Il “grande vecchio” del giornalismo italiano, Indro Montanelli, nel fondo del Corsera del 2 giugno (1998 – “Caro Bossi, alla tua scuola dico no”) prende decisamente posizione, quasi in rappresentanza di tutti gli “intellettuali”, a favore della lingua italiana, dipingendo tutto ciò che è “locale” e non inserito o inseribile nel quadro “italiano” come «dialettale» e – di fatto – inferiore.
[…] Interessa qui fare un paio di puntualizzazioni sul ragionamento dell’articolista del Corriere. Ragionamento importante, perché significativo e rappresentativo di tutti quelli che «pensano» e che «pensano, parlano e scrivono in lingua italiana.
1 ) Montanelli riconosce apertamente ed esplicitamente il ruolo “politico” e “unificatore” della lingua italiana nel neonato Stato post-unitario ponendola, nel contempo, ad un livello superiore alle sue stesse istituzioni: la lingua è la cultura di un popolo, e, quindi, anche del popolo italiano («ammesso che quello italiano sia un popolo»).
2) Dalla constatazione che la lingua è la cultura di un popolo e che tale popolo cesserebbe di essere tale senza la propria lingua discende, per conseguenza logica, che la lingua è il bene più prezioso che un popolo possieda, bene da tutelare a qualunque costo.
3) Da ciò deriva – ergo – che anche quelli come Montanelli che affermano, con spirito e cultura tipicamente italiani, «per questo Stato (…) non sarei disposto a battermi nemmeno a briscola» riconoscono tuttavia che, senza lo scotch della lingua italiana – usata da sempre come instrumentum regni – «temo anzi sono sicuro che non soltanto l’amministrazione, il fisco, i tribunali, le questure, ma tutto diventerebbe dialettale, compresa la cultura e il suo fondamentale strumento, la lingua».
Ora, noi non abbiamo intenzione di voler fare diventare ” dialettali ” tribunali e questure (anche perché lo sono già, nell’essenza e nel modo di esprimersi) e non ci piace giocare a briscola, ma il problema (politico, oltre che di sostanza) è quello che noi non parliamo dialetto, ma una lingua diversa dall’italiano e che non ha l’italiano come riferimento.
Dire “lenga piemontèisa” non è un modo più fine per (non) dire “dialet”, ma la presa di coscienza di appartenere a un gruppo linguistico diverso da quello italiano, con “una storia e una gloria sua”.
Senza un’assunzione di coscienza della propria diversità culturale e linguistica i Piemontesi non arriveranno da nessuna parte. Perché il Montanelli di turno potrà sempre “insegnarci” che fino al ‘500 tutta l’Europa che «pensava», pensava in italiano (in un momento in cui la parola “Italia” aveva un’accezione completamente diversa) o che «la lingua italiana fu la prima ad avere una grammatica, una sintassi, un vocabolario» (cosa non vera e, comunque, di nessun valore: forse che chi arriva prima si “piazza” meglio?).
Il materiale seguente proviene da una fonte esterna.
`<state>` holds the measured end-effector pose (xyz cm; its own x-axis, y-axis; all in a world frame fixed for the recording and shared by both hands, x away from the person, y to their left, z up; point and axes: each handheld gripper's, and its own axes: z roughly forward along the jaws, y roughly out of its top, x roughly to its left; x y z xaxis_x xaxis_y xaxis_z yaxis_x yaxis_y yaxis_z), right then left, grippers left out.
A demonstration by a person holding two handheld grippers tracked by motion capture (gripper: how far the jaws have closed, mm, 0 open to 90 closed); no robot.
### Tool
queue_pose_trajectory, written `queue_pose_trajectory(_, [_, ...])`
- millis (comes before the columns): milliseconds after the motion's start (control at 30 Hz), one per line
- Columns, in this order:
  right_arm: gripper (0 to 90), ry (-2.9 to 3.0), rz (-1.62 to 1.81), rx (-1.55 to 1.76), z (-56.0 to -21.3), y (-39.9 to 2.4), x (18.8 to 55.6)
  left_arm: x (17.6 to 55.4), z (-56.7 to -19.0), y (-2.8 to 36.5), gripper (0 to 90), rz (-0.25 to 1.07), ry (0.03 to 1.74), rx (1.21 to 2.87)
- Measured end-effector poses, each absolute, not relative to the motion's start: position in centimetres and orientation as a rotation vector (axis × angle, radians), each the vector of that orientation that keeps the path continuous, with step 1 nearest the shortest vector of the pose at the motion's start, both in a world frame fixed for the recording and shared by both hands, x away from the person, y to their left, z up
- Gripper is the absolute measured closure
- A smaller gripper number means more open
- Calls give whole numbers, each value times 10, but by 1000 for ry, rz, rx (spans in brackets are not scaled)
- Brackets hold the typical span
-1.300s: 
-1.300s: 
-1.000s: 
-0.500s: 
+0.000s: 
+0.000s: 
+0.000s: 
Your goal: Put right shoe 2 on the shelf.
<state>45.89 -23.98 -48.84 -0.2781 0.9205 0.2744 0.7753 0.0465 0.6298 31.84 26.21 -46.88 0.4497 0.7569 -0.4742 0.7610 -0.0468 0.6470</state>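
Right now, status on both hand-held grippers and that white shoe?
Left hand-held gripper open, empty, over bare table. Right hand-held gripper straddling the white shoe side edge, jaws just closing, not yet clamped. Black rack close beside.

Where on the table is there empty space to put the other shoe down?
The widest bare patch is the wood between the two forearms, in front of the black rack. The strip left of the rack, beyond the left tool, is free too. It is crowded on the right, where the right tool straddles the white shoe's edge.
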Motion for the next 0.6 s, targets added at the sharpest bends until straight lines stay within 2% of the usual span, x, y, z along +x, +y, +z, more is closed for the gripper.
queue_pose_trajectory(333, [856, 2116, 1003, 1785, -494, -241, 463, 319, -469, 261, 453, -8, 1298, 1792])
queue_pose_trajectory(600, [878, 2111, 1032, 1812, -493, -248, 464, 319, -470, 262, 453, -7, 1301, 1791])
In Piemonte l’italiano si diffonde come lingua di comunicazione soltanto dopo la II guerra mondiale, non ai tempi di Carlo V! In Piemonte, prima dell’Alfieri, l’italiano non era nemmeno la lingua di cultura, a differenza degli Stati italiani. Nel 1861 appena il 7% della popolazione del Regno d’Italia si esprimeva in italiano standard. Il 93% parlava “dialetto”. Voler far discendere un presunto sentimento di unità e identità nazionale dalla lingua è, in Italia, letteralmente una scemenza, una «patacca», come dice Montanelli nel suo articolo.
Articolo che si conclude attaccando chi vuole (e non sono solo i leghisti) introdurre la lingua locale nelle scuole: la “linea del Piave” degli intellettuali italiani è stata raggiunta. Per questi signori la “vacca sacra”, che è la lingua di Stato, non può e non deve venire toccata proprio per il suo ruolo politico e di identificazione. Altrimenti «insegnerete alle nuove leve (…) la storia degli Insubri, di cui vi proclamate figli, che è come dire figli di padre ignoto, che è come dire figli di puttana».
Per parte nostra non ci scandalizzeremmo di insegnare ai nostri figli la storia degli Insubri, o dei Salassi, o dei Taurini, visto tutte le idiozie che ci vengono propinate a cominciare dai sette re di Roma. I nostri padri e le nostre madri, poi, non sono ignoti. Le nostre madri e i nostri padri sono Piemontesi. Come noi.
La puttana la lasciamo fare ad altri.